Chambers ha descritto il momento attuale come la transizione dal boom alla bolla. Ha affermato che la storia dimostra che chi esce all'inizio di una bolla si perde la maggior parte dei guadagni. La mossa giusta, a suo avviso, è mantenere la posizione e orientarsi verso le aziende che rendono fisicamente possibile l'espansione, come i produttori di cavi, i produttori di wafer di silicio e le aziende di accumulo di energia come Enersys.

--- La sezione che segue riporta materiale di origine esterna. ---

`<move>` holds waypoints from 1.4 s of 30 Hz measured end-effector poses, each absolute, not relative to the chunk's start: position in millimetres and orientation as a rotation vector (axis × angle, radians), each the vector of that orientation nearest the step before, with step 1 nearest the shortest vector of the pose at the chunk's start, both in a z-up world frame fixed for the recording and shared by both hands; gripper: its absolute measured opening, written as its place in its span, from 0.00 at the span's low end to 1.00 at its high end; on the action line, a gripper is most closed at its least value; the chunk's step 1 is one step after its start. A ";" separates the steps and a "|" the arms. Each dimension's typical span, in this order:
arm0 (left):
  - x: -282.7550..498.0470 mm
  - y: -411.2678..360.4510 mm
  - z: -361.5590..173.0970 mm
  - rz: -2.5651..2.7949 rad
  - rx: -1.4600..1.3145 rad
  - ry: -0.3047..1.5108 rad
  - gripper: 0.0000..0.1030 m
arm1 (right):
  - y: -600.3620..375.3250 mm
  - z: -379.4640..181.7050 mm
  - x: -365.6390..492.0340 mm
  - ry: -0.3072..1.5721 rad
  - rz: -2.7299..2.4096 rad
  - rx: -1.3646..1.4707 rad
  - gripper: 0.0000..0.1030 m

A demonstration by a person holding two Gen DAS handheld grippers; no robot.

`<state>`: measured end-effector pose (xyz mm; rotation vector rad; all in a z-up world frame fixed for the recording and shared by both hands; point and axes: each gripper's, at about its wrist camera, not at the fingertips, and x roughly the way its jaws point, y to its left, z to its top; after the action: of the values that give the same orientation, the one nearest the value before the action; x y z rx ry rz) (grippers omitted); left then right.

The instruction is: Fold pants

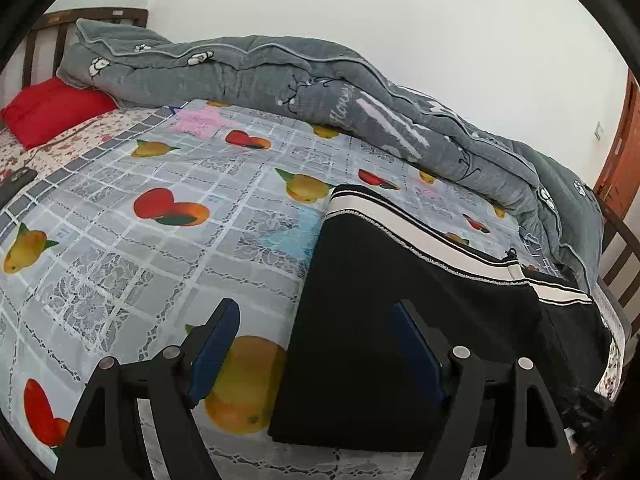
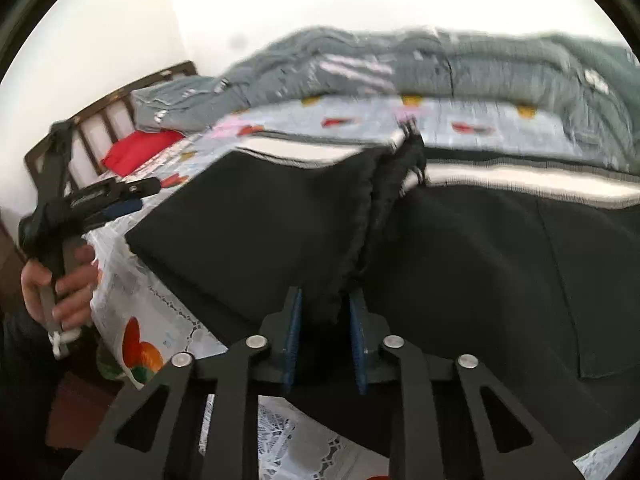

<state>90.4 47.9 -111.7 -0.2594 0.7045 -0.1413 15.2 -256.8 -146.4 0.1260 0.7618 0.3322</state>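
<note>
Nearest to me, my right tongs (image 2: pixel 325 312) are pinched on a bunched fold of the black pants (image 2: pixel 248 216), the blue pads drawn close with dark cloth gathered between them and rising in a ridge toward the waist. My left tongs (image 1: pixel 316 344) hang spread wide over the bed, gripping nothing; one pad sits above the fruit-print sheet (image 1: pixel 160 208) and the other above the near edge of the pants, and I cannot tell whether it brushes the cloth. In the right view my left hand (image 2: pixel 60 280) holds that tool off to the side, at the bed's edge. The pants lie flat on the sheet, already doubled into a long dark panel, with the white-striped waistband (image 1: pixel 420 236) along the far side. I judge I am starting the next fold: one end is caught and lifted, ready to carry over the rest. That calls for a low, even sweep so the layers stay square, and probably for my left tongs to take or pin the other corner. Beyond the pants the grey quilt (image 1: pixel 280 80) is heaped against the wall, and a red pillow (image 1: pixel 56 108) lies by the wooden headboard (image 1: pixel 48 28).
</note>
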 end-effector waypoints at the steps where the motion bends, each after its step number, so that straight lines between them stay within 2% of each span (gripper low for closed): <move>1: 89.1 47.0 -110.1 -0.146 -0.251 0.698 0.75 | -261.7 -138.6 10.0 0.737 0.358 0.154 0.17; 4: 85.8 46.6 -107.5 -0.151 -0.245 0.681 0.75 | -274.1 -123.7 -1.7 0.685 0.437 0.232 0.17; 6: 87.1 47.2 -109.2 -0.156 -0.256 0.690 0.75 | -267.1 -133.7 3.0 0.741 0.438 0.200 0.20; 7: 87.6 47.1 -110.1 -0.154 -0.255 0.696 0.75 | -261.4 -143.6 7.6 0.790 0.430 0.178 0.26; 9: 86.2 46.0 -110.5 -0.145 -0.234 0.697 0.75 | -256.5 -159.1 11.5 0.853 0.442 0.147 0.27; 10: 84.5 45.8 -110.1 -0.144 -0.216 0.692 0.75 | -259.5 -156.6 10.5 0.840 0.455 0.154 0.31; 13: 82.4 49.5 -109.4 -0.137 -0.206 0.685 0.75 | -275.8 -137.1 17.9 0.802 0.457 0.209 0.54; 15: 83.9 54.3 -110.3 -0.131 -0.231 0.689 0.75 | -282.1 -125.3 34.1 0.762 0.425 0.222 0.61; 24: 88.1 66.0 -110.9 -0.146 -0.253 0.689 0.75 | -287.0 -156.0 157.1 1.013 0.210 0.418 0.61; 25: 89.3 65.6 -111.5 -0.147 -0.248 0.692 0.75 | -280.0 -155.0 161.5 0.995 0.218 0.395 0.54; 26: 90.4 65.5 -111.9 -0.147 -0.242 0.696 0.75 | -271.7 -154.9 163.1 0.990 0.228 0.349 0.28; 27: 91.5 65.5 -112.1 -0.147 -0.236 0.702 0.75 | -264.3 -153.8 165.2 0.994 0.216 0.275 0.26; 29: 90.9 66.4 -110.9 -0.159 -0.227 0.701 0.75 | -268.6 -141.9 159.2 0.925 0.228 0.246 0.15; 31: 90.2 67.8 -110.6 -0.171 -0.229 0.700 0.75 | -286.1 -131.1 154.3 0.862 0.251 0.310 0.15; 34: 94.0 66.2 -113.1 -0.184 -0.242 0.710 0.75 | -285.2 -142.5 166.4 0.908 0.195 0.261 0.15; 38: 95.3 59.3 -116.6 -0.189 -0.224 0.733 0.75 | -274.6 -156.3 172.8 0.967 0.146 0.168 0.25; 42: 90.7 58.2 -111.8 -0.198 -0.209 0.725 0.75 | -283.2 -130.6 144.0 0.927 0.105 0.158 0.28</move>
<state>90.7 58.2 -111.8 -0.2091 0.7249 -0.1985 144.0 -283.2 -130.6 0.1585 0.9272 0.1050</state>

Il rischio di inflazione è reale, ha affermato durante la conversazione, ma gli investimenti in beni produttivi generano attività economica, gettito fiscale e posti di lavoro in un modo che i trasferimenti ai consumatori non fanno. Questa distinzione impedisce a questo ciclo di stampa di moneta di diventare iperinflazionistico, anche se spingerà i prezzi al rialzo su tutta la linea.
Per quanto riguarda la liquidità, Chambers ha affermato che la Federal Reserve ha gestito il mercato osservando l'S&P 500 e intervenendo quando l'indice si avvicina a livelli di rischio sistemico. Il bazooka utilizzato durante il crollo del mercato legato all'Iran e il crollo della Silicon Valley Bank hanno entrambi seguito questo schema. Questo approccio gestionale, ha detto, è ciò che dà spazio alla bolla attuale. Il deficit fiscale statunitense rimane il rischio a lungo termine che Chambers sta osservando con maggiore attenzione. Ha affermato che il deficit sta crescendo più rapidamente di qualsiasi compensazione credibile e, sebbene non ucciderà il dollaro, manterrà l'inflazione elevata e premierà gli investitori posizionati in beni reali e titoli legati alle infrastrutture produttive. Chambers ha concluso dicendo agli investitori che i prossimi due anni offrono opportunità concrete, ma solo per coloro che comprendono che il settore dell'intelligenza artificiale passa attraverso miniere di rame, reti elettriche e fabbriche di cavi tanto quanto attraverso i progettisti di chip.